Eis, pois, que a bandeira voltou a ser desfraldada nas praças, nas ruas, nas calçadas, nas mãos do povo. E o hino cantado com emoção e vibração incontidas por todo o país e, de maneira especialmente comovedora, nos jogos de futebol da seleção brasileira. Pela primeira vez, vimos os jogadores sabendo as letras e cantando com entusiasmo e emoção. E o povo, nos estádios, lançando aos ares os sons que, verdadeiramente, lhe saíam do coração. O futebol, outra vez, fazia-se fator de unidade nacional. Mas, desta feita, com um fervor cívico que parecia estar sepultado. O Brasil era, sim – apesar dos mal-humorados e negativistas – a “Pátria de Chuteiras”, como Nelson Rodrigues a imortalizou. E por quê não? Ora, em Olimpíadas, em campeonatos mundiais esportivos, há disputas ferrenhas entre países para conquistar medalhas e taças, como se fossem troféus de batalhas incruentas. O esporte se transformou – e não adianta colocar verniz sobre a verdade – em importante instrumento político. Ou o mundo já se esqueceu de que, com uma partida de tênis-de-mesa, Nixon conseguiu a aproximação com a China comunista?
O reencontro, pois, do povo com os símbolos pátrios parece-me alvissareiro. No entanto, vejo-me, ainda, tomado por uma inquietação que me acompanha desde a juventude. O lema “Ordem e Progresso” está capenga, mutilado. Quando os “Pais da República” – inspirados pelo Positivismo de Auguste Comte – cravaram-no, na bandeira, como uma filosofia nacional, sonegaram – sei lá se proposital ou descuidadamente – o essencial: o Amor. Pois a notável reflexão filosófica e sociológica de Comte – como organização de vida – foi a seguinte: O Amor por princípio e a Ordem por base; o Progresso por meta, representando as aspirações a uma sociedade justa, fraterna e progressista.”
Ora, apenas “Ordem e Progresso” como fundamento da vida nacional brasileira acabou levando-nos às mais variadas formas de governo e de sistemas políticos. Pois a “Ordem” pôde ser entendida como a ordem imposta pela truculência, pela ditadura, por tiranos, por inescrupulos. E o “Progresso”, por seu lado, foi e continua sendo alcançado sem qualquer preocupação de ordem ética ou social. Já tivemos o “Progresso” daqueles que “roubam mas fazem”. E tivemos a “Ordem” da força bruta. Tendo o “Amor por princípio” – com o propôs Comte – a Ordem haverá que ser obtida com justiça. E, com “Amor por princípio”, o Progresso será um objetivo ético, solidário, humano e também justo. Se não for fraterna, a sociedade será apenas um conglomerado de pessoas em conflito.
Obviamente, ninguém haverá de pretender mudar a Bandeira Nacional.
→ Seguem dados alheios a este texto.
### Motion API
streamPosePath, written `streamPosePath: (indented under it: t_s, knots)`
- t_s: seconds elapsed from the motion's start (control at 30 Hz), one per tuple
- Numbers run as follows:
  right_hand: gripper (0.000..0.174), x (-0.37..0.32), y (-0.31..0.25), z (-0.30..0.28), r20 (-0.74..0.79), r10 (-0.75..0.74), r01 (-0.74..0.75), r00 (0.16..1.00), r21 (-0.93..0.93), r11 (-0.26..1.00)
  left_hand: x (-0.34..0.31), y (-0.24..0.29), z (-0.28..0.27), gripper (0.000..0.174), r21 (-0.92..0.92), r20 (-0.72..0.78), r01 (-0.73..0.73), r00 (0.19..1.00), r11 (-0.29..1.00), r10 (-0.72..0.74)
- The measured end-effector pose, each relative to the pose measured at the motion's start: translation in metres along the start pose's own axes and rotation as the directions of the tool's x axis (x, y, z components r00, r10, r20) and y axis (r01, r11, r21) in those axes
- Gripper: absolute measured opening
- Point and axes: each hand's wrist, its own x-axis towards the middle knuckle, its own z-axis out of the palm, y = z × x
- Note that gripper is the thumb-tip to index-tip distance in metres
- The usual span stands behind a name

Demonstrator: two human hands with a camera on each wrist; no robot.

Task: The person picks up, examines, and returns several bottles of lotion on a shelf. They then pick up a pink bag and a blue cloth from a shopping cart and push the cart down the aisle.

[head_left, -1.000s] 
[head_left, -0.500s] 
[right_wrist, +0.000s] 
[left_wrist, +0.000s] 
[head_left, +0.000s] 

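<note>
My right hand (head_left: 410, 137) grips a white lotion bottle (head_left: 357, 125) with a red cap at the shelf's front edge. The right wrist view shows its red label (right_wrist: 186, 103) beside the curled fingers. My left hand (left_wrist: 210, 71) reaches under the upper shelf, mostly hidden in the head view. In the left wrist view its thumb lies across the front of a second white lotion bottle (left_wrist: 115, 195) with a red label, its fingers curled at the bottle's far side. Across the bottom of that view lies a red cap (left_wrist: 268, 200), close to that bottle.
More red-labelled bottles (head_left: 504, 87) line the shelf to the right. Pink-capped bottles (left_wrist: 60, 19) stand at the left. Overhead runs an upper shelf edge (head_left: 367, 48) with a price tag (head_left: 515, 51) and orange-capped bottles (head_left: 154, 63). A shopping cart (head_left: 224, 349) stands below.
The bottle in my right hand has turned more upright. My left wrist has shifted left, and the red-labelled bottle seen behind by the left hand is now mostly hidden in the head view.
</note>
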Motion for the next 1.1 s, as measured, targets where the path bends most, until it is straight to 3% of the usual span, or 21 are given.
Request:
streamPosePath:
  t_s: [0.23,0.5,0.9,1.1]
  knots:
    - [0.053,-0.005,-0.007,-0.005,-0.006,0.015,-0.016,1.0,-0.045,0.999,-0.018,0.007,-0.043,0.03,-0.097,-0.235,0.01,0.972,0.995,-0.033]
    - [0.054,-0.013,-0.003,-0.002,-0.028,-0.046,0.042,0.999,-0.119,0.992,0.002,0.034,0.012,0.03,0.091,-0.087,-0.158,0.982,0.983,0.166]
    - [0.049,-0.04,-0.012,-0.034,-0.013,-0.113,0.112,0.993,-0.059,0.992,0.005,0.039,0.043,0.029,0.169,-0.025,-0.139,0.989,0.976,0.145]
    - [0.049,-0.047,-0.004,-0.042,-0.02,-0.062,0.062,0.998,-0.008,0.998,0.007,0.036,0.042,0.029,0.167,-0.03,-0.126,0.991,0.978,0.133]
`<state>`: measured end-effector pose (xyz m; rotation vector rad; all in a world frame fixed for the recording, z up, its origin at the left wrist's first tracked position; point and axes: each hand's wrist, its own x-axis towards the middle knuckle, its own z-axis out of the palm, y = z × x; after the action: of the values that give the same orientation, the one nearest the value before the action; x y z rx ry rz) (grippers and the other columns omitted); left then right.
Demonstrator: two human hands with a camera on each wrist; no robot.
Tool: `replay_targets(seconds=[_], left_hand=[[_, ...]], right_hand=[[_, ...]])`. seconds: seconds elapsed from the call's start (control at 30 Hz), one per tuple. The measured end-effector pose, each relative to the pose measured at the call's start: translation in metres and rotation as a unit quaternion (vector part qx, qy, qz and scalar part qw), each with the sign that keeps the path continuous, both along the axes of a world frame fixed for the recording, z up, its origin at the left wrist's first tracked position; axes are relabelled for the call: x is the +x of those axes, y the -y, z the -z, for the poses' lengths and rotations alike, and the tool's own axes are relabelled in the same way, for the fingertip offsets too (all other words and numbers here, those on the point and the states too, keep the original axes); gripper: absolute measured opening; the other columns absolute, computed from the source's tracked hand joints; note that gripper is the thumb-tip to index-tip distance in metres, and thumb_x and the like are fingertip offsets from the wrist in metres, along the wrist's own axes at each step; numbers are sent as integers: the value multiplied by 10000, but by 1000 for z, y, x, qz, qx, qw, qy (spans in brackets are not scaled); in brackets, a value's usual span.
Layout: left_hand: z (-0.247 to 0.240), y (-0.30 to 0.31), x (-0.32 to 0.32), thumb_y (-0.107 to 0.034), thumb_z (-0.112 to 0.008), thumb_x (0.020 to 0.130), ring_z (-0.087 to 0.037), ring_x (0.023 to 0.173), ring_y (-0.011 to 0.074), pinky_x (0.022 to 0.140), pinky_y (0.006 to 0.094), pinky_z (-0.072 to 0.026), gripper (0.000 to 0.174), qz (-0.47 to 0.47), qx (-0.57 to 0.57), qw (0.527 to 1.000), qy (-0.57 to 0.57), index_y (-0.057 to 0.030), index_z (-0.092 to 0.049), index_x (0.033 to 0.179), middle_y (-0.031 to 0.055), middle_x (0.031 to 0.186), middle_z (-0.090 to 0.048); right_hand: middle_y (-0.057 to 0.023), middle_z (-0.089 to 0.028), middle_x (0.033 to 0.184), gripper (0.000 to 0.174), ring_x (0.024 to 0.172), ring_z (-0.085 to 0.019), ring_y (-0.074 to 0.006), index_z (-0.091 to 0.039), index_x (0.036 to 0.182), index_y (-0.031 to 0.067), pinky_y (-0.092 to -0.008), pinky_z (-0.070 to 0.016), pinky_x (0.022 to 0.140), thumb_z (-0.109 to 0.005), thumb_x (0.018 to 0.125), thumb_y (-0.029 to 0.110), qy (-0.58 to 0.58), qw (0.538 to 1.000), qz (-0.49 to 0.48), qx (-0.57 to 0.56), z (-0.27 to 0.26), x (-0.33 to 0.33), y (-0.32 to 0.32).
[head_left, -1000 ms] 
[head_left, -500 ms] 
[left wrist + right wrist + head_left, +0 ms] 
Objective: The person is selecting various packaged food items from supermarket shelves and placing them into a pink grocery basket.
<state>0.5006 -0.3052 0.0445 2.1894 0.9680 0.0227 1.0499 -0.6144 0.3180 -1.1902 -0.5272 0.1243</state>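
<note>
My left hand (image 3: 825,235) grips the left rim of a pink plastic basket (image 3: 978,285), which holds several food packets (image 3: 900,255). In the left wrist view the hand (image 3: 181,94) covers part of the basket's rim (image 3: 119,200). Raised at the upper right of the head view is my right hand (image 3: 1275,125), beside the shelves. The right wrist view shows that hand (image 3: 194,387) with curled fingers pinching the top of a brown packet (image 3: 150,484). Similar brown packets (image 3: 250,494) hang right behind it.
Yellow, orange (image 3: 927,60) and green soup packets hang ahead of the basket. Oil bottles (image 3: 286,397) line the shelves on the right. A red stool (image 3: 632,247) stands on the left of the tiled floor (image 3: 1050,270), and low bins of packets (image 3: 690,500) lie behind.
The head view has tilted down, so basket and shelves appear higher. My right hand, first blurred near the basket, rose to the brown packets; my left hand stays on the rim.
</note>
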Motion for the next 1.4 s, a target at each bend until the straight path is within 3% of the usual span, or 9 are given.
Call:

Mas seria, em meu entender, fundamental que nossas crianças – nas escolas e nos lares – soubessem do verdadeiro espírito que deveria ser cultuado pela nação: “Amor, Ordem e Progresso”. Se nos conscientizássemos disso, poderíamos tornar concreto o sonho do poeta: “Criança, não verás nenhum país como este”. Por que não tentar? E bom dia.